-- Opening Marker --

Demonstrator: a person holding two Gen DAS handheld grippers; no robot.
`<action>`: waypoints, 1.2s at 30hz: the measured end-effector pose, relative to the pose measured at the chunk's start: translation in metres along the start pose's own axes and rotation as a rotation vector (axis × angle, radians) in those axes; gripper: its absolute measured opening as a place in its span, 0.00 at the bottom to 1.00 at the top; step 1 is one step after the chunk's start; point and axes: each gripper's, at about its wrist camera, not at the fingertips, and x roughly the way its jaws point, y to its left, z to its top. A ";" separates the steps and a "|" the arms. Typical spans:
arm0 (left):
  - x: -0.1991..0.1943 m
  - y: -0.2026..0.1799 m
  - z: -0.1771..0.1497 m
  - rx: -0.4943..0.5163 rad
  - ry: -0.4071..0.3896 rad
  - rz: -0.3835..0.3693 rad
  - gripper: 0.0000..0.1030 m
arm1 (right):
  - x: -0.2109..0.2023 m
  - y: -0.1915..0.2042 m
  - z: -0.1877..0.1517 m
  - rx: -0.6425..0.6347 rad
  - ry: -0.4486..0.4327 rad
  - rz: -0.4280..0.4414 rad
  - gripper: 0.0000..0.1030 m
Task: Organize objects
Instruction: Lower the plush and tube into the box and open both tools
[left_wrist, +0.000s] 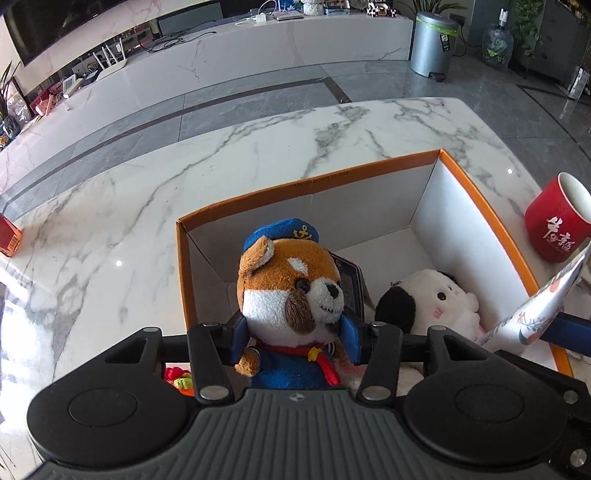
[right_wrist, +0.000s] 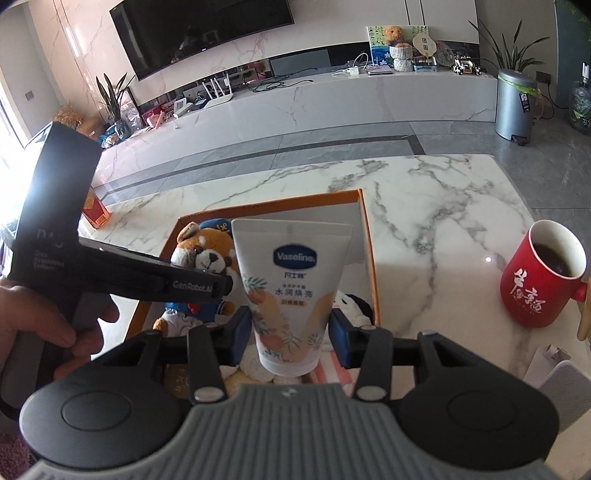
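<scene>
Living room w/ grey tiled floor and a white marble-veined tabletop (left_wrist: 147, 192) ahead of both tongs. Directly under them sits the orange-rimmed white cardboard box (left_wrist: 476, 192), open-topped.

Left tongs (left_wrist: 293, 330) are clamped on a brown-and-white plush dog in blue sailor cap (left_wrist: 291, 284), pads at its neck and cheeks, held over the near-left part of the box. Dog is upright, long axis vertical, face turned toward the right tongs. A white-and-black plush toy (left_wrist: 432, 302) already lies inside, just right of the left tongs.

Right tongs (right_wrist: 291, 332) grip a white Vaseline cream tube w/ fruit print (right_wrist: 291, 288) around its lower body; cap end points back at the tongs, flat crimp away, axis along the fingers, over the box.

Red ceramic mug w/ dark drink (right_wrist: 543, 277) stands well right of the right tongs, outside the box.

Judgement: placing step. Lower the dog into the free left side, avoid the box wall, release only once it rests; keep the tube clear of the mug.
</scene>
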 end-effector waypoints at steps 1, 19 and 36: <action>0.004 0.000 0.000 -0.001 0.013 0.003 0.57 | 0.002 -0.001 0.000 0.001 0.004 -0.001 0.46; 0.009 0.001 0.000 0.028 0.047 -0.023 0.69 | 0.010 -0.005 0.001 0.004 0.016 -0.001 0.46; -0.048 0.042 0.013 -0.005 -0.195 -0.121 0.45 | 0.041 0.011 0.047 0.091 0.005 0.029 0.46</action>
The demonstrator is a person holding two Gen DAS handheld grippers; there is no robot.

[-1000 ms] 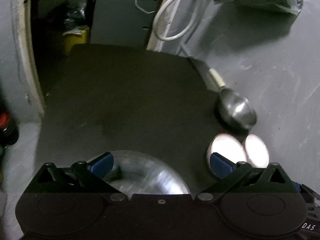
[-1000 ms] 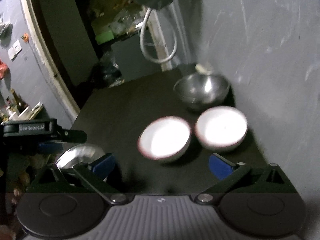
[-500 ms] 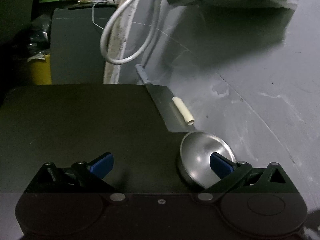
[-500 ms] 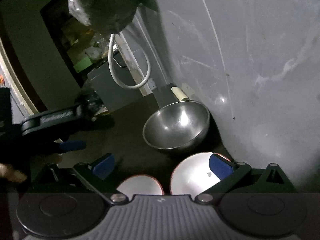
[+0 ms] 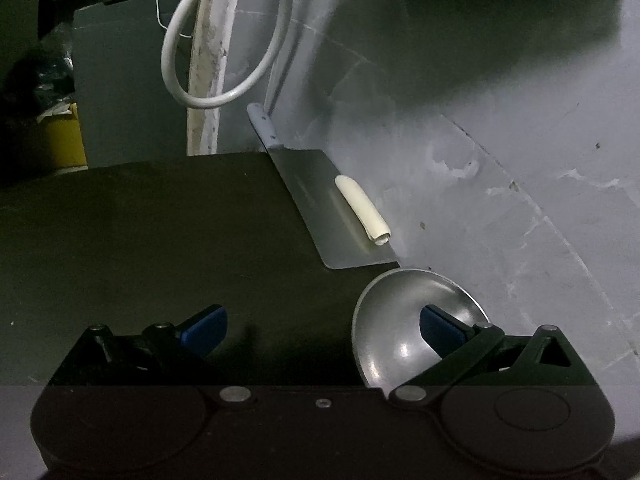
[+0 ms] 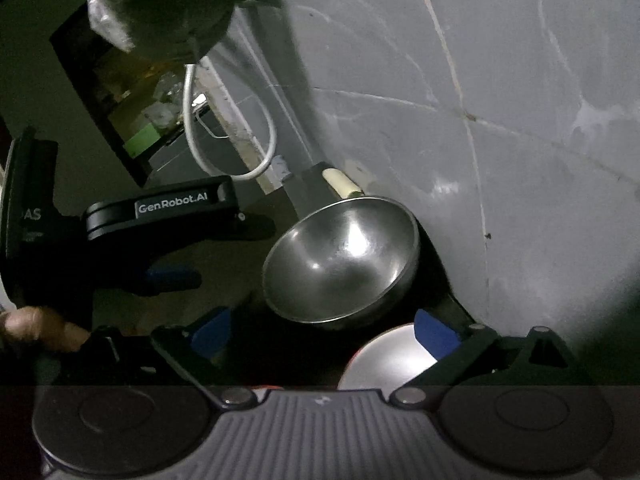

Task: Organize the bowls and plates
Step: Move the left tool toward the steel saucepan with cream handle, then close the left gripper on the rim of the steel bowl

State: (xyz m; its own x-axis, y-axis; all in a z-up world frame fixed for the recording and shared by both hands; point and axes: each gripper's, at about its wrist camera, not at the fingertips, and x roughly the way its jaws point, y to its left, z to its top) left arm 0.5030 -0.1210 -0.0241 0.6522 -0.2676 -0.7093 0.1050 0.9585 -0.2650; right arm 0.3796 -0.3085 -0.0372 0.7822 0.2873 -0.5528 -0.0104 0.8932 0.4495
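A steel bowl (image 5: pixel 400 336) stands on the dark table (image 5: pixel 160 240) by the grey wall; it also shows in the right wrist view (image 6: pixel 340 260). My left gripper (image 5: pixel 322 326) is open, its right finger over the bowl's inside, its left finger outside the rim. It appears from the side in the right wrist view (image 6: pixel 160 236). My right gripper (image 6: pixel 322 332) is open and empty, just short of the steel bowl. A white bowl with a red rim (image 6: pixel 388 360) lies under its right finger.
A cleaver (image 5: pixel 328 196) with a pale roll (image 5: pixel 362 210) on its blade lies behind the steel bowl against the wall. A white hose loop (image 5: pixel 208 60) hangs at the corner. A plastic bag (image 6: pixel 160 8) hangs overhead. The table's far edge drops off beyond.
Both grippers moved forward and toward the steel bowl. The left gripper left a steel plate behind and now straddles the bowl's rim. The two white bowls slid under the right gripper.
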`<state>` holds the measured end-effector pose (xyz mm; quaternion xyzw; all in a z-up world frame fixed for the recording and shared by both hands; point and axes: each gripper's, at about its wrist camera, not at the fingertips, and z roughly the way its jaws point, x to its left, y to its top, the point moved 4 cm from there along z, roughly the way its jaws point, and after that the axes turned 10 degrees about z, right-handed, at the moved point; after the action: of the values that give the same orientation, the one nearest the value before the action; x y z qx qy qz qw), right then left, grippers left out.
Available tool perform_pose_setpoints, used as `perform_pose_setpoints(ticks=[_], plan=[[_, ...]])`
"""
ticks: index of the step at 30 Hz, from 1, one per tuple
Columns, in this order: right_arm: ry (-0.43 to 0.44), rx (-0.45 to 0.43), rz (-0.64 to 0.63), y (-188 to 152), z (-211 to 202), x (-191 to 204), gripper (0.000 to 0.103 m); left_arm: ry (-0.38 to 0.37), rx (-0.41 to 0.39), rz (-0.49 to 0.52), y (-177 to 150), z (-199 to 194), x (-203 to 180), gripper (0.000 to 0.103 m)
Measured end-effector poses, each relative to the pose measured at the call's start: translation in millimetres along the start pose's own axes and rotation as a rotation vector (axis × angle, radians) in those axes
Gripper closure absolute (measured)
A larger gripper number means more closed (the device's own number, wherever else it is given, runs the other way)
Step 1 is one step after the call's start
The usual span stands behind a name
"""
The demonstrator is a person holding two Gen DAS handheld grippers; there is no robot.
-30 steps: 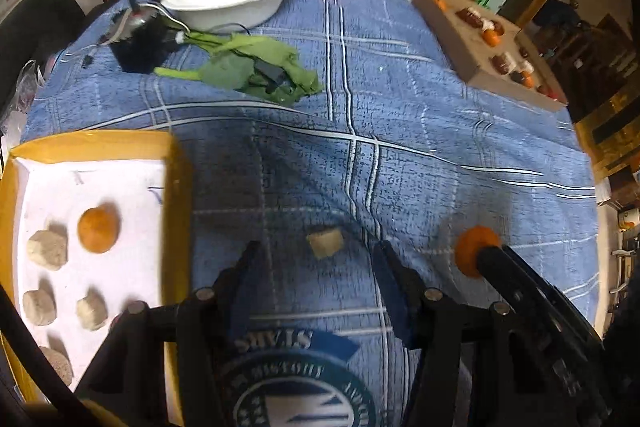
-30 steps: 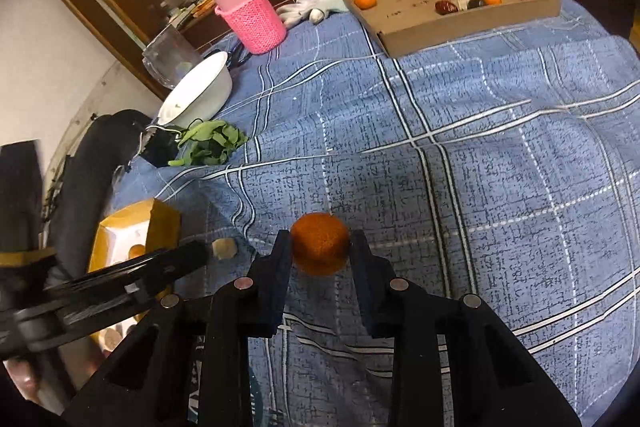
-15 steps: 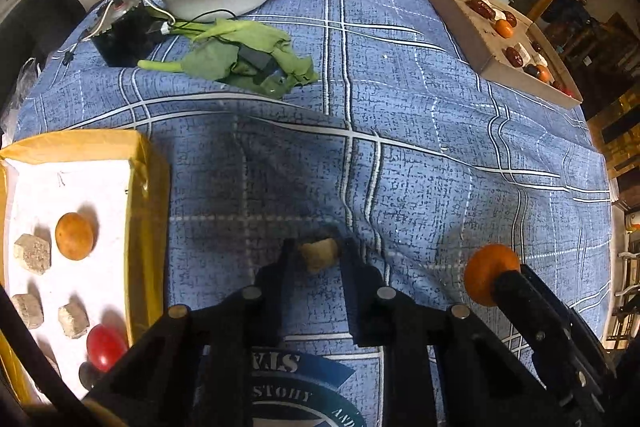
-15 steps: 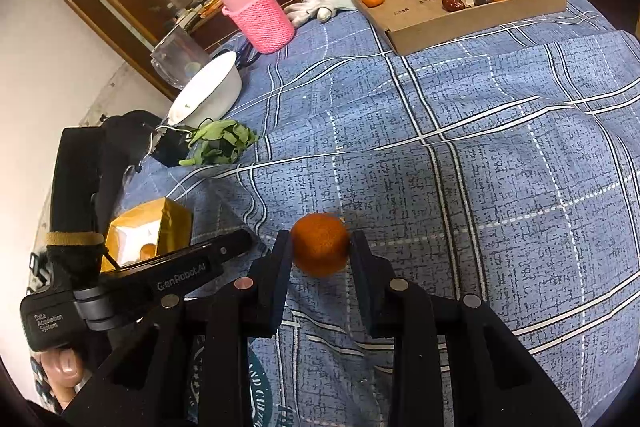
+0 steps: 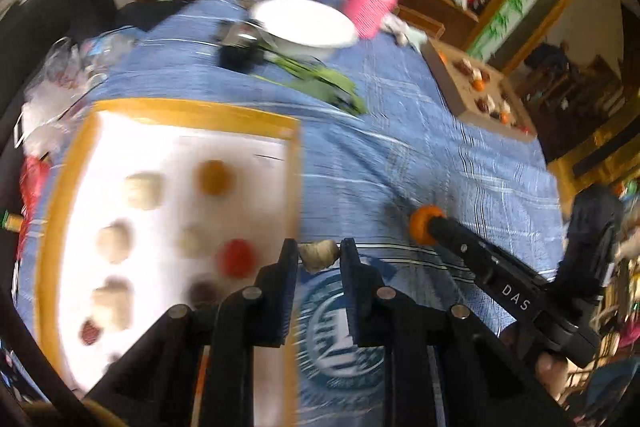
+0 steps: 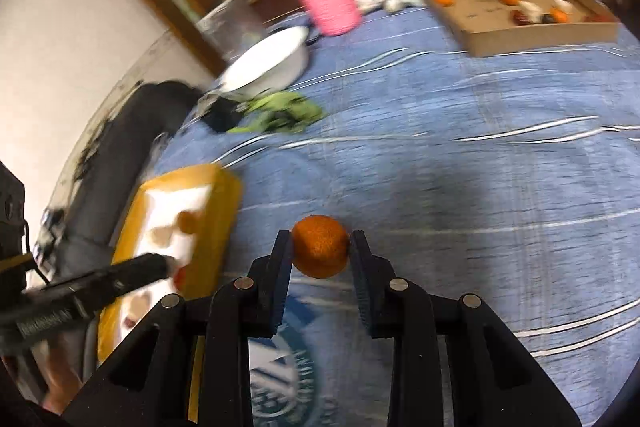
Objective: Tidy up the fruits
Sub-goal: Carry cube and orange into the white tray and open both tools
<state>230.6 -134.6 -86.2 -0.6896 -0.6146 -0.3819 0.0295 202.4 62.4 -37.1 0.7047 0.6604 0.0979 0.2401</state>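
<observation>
Fruits sit sorted in rows in the yellow tray (image 5: 188, 115) at our left, pale lumps beside an orange and red one. Just right of it, our left gripper (image 5: 319, 257) pinches a pale beige chunk (image 5: 319, 255), likely bound there. Further right, our right gripper (image 6: 320, 251) clamps a round, dimpled orange fruit (image 6: 320, 251).
</observation>
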Motion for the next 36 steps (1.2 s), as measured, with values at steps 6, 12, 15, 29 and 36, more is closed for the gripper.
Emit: perform_pose_setpoints(ticks=[6,12,15,29,36], plan=[[0.04,0.065,-0.085,-11.7,13.7,49.3,0.076,0.066,-0.072,-0.093,-3.3,-40.5,78.6,0.08],[-0.001,0.111,-0.175,-15.5,42.2,103.1,0.076,0.098,-0.06,-0.142,7.6,-32.3,140.7,0.08],[-0.046,0.145,-0.204,-16.8,66.6,120.9,0.076,0.094,-0.022,-0.14,12.5,-13.9,160.2,0.08],[-0.272,0.206,-0.307,-32.3,118.9,139.4,0.08,0.154,0.126,-0.044,6.2,46.5,179.0,0.079],[-0.295,0.199,-0.318,-33.9,120.7,142.6,0.08,0.142,0.14,-0.075,3.2,54.0,188.3,0.077]])
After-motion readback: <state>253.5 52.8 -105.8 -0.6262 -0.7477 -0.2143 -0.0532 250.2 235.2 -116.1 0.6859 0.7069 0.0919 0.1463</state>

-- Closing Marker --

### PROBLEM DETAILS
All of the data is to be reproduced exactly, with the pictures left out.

### TASK ANSWER
Demonstrator: a person holding two Gen DAS handheld grippers; no robot.
`<action>`: waypoints, 1.2s at 30hz: the measured end-effector pose, relative to the pose measured at the chunk's start: translation in metres along the start pose's own axes and rotation as a rotation vector (axis × angle, radians) in those axes; gripper: its absolute measured opening as a place in its span, 0.00 at the bottom to 1.00 at the top; step 1 is one step after the chunk's start; point and axes: each gripper's, at about its wrist camera, not at the fingertips, and x roughly the way its jaws point, y to its left, z to its top. A ";" separates the steps and a "|" the arms. Typical spans:
arm0 (left):
  - x: -0.1991..0.1943 m
  - y: -0.2026..0.1799 m
  - z: -0.1771..0.1497 m
  - rx: -0.4943..0.5163 rad
  - ry: -0.4071..0.3896 rad
  - rz: -0.3835..0.3693 rad
  - gripper: 0.0000..0.1030 m
arm1 (right):
  - x: -0.2109..0.2023 m
  - y: -0.1915..0.2042 m
  - z: -0.1877..0.1517 m
  - rx: -0.6425..0.6347 rad
  - ry: -0.4486..0.4327 rad
  - rz: -0.4280..0.4414 rad
  - gripper: 0.0000..0.1030 m
Task: Organize objects
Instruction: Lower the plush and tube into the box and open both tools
[left_wrist, +0.000s] 
[right_wrist, +0.000s] 
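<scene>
Living room w/ grey tiled floor and a white marble-veined tabletop (left_wrist: 147, 192) ahead of both tongs. Directly under them sits the orange-rimmed white cardboard box (left_wrist: 476, 192), open-topped.

Left tongs (left_wrist: 293, 330) are clamped on a brown-and-white plush dog in blue sailor cap (left_wrist: 291, 284), pads at its neck and cheeks, held over the near-left part of the box. Dog is upright, long axis vertical, face turned toward the right tongs. A white-and-black plush toy (left_wrist: 432, 302) already lies inside, just right of the left tongs.

Right tongs (right_wrist: 291, 332) grip a white Vaseline cream tube w/ fruit print (right_wrist: 291, 288) around its lower body; cap end points back at the tongs, flat crimp away, axis along the fingers, over the box.

Red ceramic mug w/ dark drink (right_wrist: 543, 277) stands well right of the right tongs, outside the box.

Judgement: placing step. Lower the dog into the free left side, avoid the box wall, release only once it rests; keep the tube clear of the mug.
</scene>
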 end-effector waypoints at steps 1, 19 and 36: <action>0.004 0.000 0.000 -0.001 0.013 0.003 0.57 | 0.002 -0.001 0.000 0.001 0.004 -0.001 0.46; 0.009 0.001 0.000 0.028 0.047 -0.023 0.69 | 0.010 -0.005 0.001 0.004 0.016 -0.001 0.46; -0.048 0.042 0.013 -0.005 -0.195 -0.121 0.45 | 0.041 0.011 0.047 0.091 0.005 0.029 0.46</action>
The demonstrator is a person holding two Gen DAS handheld grippers; there is no robot.

[-1000 ms] 
[-1000 ms] 
[-500 ms] 
[-500 ms] 
[+0 ms] 
[+0 ms] 

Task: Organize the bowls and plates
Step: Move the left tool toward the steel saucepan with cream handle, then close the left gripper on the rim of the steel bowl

State: (xyz m; its own x-axis, y-axis; all in a z-up world frame fixed for the recording and shared by both hands; point and axes: each gripper's, at about its wrist camera, not at the fingertips, and x roughly the way its jaws point, y to its left, z to its top) left arm 0.5030 -0.1210 -0.0241 0.6522 -0.2676 -0.7093 0.1050 0.9585 -0.2650; right arm 0.3796 -0.3085 -0.0372 0.7822 0.2873 -0.5528 -0.0104 0.8932 0.4495
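A steel bowl (image 5: pixel 400 336) stands on the dark table (image 5: pixel 160 240) by the grey wall; it also shows in the right wrist view (image 6: pixel 340 260). My left gripper (image 5: pixel 322 326) is open, its right finger over the bowl's inside, its left finger outside the rim. It appears from the side in the right wrist view (image 6: pixel 160 236). My right gripper (image 6: pixel 322 332) is open and empty, just short of the steel bowl. A white bowl with a red rim (image 6: pixel 388 360) lies under its right finger.
A cleaver (image 5: pixel 328 196) with a pale roll (image 5: pixel 362 210) on its blade lies behind the steel bowl against the wall. A white hose loop (image 5: pixel 208 60) hangs at the corner. A plastic bag (image 6: pixel 160 8) hangs overhead. The table's far edge drops off beyond.
Both grippers moved forward and toward the steel bowl. The left gripper left a steel plate behind and now straddles the bowl's rim. The two white bowls slid under the right gripper.
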`<state>` holds the measured end-effector pose (xyz mm; quaternion xyzw; all in a z-up world frame fixed for the recording and shared by both hands; point and axes: each gripper's, at about its wrist camera, not at the fingertips, and z roughly the way its jaws point, x to its left, y to its top, the point moved 4 cm from there along z, roughly the way its jaws point, and after that the axes turned 10 degrees about z, right-handed, at the moved point; after the action: of the values that give the same orientation, the one nearest the value before the action; x y z qx qy qz qw), right then left, grippers left out.
Available tool perform_pose_setpoints, used as `perform_pose_setpoints(ticks=[_], plan=[[_, ...]])`
"""
ticks: index of the step at 30 Hz, from 1, one per tuple
Columns, in this order: right_arm: ry (-0.43 to 0.44), rx (-0.45 to 0.43), rz (-0.64 to 0.63), y (-188 to 152), z (-211 to 202), x (-191 to 204), gripper (0.000 to 0.103 m); left_arm: ry (-0.38 to 0.37), rx (-0.41 to 0.39), rz (-0.49 to 0.52), y (-177 to 150), z (-199 to 194), x (-203 to 180), gripper (0.000 to 0.103 m)
Measured end-effector poses, each relative to the pose measured at the call's start: translation in millimetres along the start pose's own axes and rotation as a rotation vector (axis × angle, radians) in those axes
Gripper closure absolute (measured)
A larger gripper number means more closed (the device's own number, wherever else it is given, runs the other way)
Step 1 is one step after the call's start
The usual span stands behind a name
"""
The demonstrator is a person holding two Gen DAS handheld grippers; there is no robot.
-30 steps: 
-30 steps: 
-15 steps: 
-15 steps: 
+0 steps: 
+0 steps: 
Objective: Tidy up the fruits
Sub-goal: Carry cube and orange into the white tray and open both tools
<state>230.6 -134.6 -86.2 -0.6896 -0.6146 -0.3819 0.0295 202.4 62.4 -37.1 0.7047 0.6604 0.0979 0.2401</state>
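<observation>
Fruits sit sorted in rows in the yellow tray (image 5: 188, 115) at our left, pale lumps beside an orange and red one. Just right of it, our left gripper (image 5: 319, 257) pinches a pale beige chunk (image 5: 319, 255), likely bound there. Further right, our right gripper (image 6: 320, 251) clamps a round, dimpled orange fruit (image 6: 320, 251).
</observation>
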Motion for the next 36 steps (1.2 s), as measured, with values at steps 6, 12, 15, 29 and 36, more is closed for the gripper.
Emit: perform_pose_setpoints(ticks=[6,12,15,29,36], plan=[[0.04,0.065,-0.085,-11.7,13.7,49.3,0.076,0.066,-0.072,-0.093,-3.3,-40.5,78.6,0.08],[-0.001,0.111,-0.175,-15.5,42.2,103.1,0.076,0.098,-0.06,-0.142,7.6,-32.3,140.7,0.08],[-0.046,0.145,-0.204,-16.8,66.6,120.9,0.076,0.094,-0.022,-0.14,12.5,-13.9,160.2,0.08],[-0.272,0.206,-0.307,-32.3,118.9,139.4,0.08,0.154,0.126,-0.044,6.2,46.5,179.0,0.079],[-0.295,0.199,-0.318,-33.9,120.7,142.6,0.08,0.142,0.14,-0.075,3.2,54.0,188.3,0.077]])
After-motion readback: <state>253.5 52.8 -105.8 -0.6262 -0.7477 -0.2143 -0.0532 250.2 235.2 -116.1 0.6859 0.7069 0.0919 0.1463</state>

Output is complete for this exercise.